Work item: Apart from the images, output the data below exactly.
┏━━
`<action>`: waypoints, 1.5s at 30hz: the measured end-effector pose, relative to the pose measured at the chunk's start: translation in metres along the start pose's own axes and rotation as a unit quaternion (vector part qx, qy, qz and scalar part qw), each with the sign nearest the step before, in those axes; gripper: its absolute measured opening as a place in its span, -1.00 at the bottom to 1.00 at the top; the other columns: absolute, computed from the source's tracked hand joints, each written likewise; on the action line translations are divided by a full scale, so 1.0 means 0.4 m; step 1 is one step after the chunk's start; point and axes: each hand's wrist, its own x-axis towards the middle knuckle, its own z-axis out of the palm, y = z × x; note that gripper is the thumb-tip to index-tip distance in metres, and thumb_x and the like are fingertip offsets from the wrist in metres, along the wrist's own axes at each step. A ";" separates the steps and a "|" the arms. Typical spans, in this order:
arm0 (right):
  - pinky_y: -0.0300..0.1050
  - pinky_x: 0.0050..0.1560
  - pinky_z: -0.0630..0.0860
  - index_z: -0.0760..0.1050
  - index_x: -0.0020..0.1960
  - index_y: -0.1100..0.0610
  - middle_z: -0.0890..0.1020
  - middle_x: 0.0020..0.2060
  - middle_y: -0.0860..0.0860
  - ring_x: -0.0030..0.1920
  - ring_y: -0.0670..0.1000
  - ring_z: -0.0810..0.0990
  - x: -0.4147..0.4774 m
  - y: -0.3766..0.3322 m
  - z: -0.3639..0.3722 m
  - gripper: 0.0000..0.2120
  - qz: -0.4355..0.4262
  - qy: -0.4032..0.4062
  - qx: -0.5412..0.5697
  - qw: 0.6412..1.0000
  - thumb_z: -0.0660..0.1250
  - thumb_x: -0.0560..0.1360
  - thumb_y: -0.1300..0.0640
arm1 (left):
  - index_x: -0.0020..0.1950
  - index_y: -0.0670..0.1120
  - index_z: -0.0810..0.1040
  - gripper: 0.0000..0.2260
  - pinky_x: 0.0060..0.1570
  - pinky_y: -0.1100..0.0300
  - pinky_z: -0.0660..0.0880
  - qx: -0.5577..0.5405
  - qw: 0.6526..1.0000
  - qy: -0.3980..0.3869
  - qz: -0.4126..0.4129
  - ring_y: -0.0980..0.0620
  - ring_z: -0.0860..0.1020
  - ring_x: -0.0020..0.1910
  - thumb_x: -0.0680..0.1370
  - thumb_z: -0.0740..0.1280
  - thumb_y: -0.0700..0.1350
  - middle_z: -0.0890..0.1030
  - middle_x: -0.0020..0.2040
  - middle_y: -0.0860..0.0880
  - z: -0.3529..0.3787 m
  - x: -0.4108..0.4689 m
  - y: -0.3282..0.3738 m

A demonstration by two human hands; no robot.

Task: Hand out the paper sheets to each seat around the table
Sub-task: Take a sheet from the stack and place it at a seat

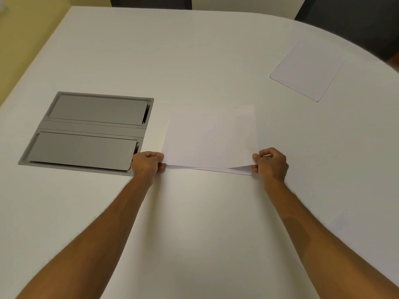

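Note:
A small stack of white paper sheets (210, 139) lies in the middle of the white table (194, 50). My left hand (148, 164) pinches its near left corner. My right hand (271, 162) pinches the near right corner, where the top sheet is lifted a little off the ones beneath. One single sheet (306, 71) lies flat at the far right, near the table's curved edge. Another sheet (354, 229) shows faintly at the near right, beside my right forearm.
A grey recessed cable box (88, 131) with two closed lids is set into the table at the left, just beside my left hand. Dark chair backs (354, 20) stand beyond the far edge. A yellow wall (23, 39) lies to the left.

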 end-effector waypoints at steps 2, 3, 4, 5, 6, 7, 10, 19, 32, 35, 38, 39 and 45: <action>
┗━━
Exercise response:
`<action>`: waypoints, 1.5s at 30hz: the measured end-effector pose, relative to the pose measured at the chunk's start: translation in metres along the start pose's own axes and rotation as a unit quaternion (vector part qx, qy, qz and scalar part qw), each with the sign nearest the step before, in those axes; gripper: its absolute measured opening as a place in its span, -1.00 at the bottom to 1.00 at the top; the other columns: absolute, computed from the source's tracked hand joints, each written likewise; on the action line translations are divided by a full scale, so 1.0 means 0.4 m; step 1 is one step after the chunk's start; point and axes: each hand's wrist, its own x-axis towards the middle knuckle, its own z-axis out of the palm, y = z × x; note that gripper is the thumb-tip to index-tip distance in metres, and thumb_x and the like are fingertip offsets from the wrist in metres, along the wrist's own axes at each step. A ";" separates the steps and a "|" the arms. Typical spans, in this order:
arm0 (right):
  - pinky_y: -0.0300..0.1050
  - pinky_x: 0.0050..0.1560
  - pinky_z: -0.0630..0.0860
  - index_z: -0.0760..0.1050
  - index_x: -0.0020..0.1960
  - index_y: -0.1100..0.0610
  - middle_z: -0.0890..0.1020
  - middle_x: 0.0020..0.2060
  - middle_y: -0.0860..0.0860
  - ring_x: -0.0030..0.1920
  - ring_y: -0.0670..0.1000
  - ring_z: -0.0810..0.0990
  - x: -0.4147..0.4774 m
  - y: -0.3766..0.3322 m
  - z: -0.3639..0.3722 m
  - gripper: 0.0000..0.2120
  - qz: -0.4355..0.4262
  - qy: -0.4032..0.4062
  - qx: -0.5412..0.5697
  - qw: 0.6412..1.0000
  - thumb_z: -0.0660..0.1250
  - thumb_x: -0.0560..0.1360
  - thumb_y: -0.1300..0.0640
arm1 (left):
  - index_x: -0.0020..0.1950
  - index_y: -0.0670..0.1120
  - index_z: -0.0810..0.1040
  - gripper: 0.0000..0.2260
  - pinky_x: 0.0060..0.1570
  - pinky_y: -0.1100..0.0300
  - pinky_z: -0.0660..0.0880
  - qx: -0.5577..0.5405
  - qw: 0.6526..1.0000
  - qy: -0.3980..0.3869
  - qz: -0.4126..0.4129
  - ring_y: -0.0980..0.0620
  - ring_z: -0.0860..0.1020
  - ring_x: -0.0020..0.1910
  - thumb_x: -0.0680..0.1370
  - thumb_z: -0.0740..0.1280
  - thumb_y: -0.0700..0.1350
  - middle_z: -0.0890..0.1030
  - middle_x: -0.0020..0.2040
  - middle_y: -0.0860..0.0880
  - z: -0.3529..0.3787 m
  - x: -0.4108..0.4689 m
  - y: -0.3282..0.3738 m

A demonstration by two human hands; no robot.

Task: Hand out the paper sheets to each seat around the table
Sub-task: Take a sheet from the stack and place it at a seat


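Note:
A small stack of white paper sheets (210, 139) lies in the middle of the white table (194, 50). My left hand (148, 164) pinches its near left corner. My right hand (271, 162) pinches the near right corner, where the top sheet is lifted a little off the ones beneath. One single sheet (306, 71) lies flat at the far right, near the table's curved edge. Another sheet (354, 229) shows faintly at the near right, beside my right forearm.
A grey recessed cable box (88, 131) with two closed lids is set into the table at the left, just beside my left hand. Dark chair backs (354, 20) stand beyond the far edge. A yellow wall (23, 39) lies to the left.
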
 end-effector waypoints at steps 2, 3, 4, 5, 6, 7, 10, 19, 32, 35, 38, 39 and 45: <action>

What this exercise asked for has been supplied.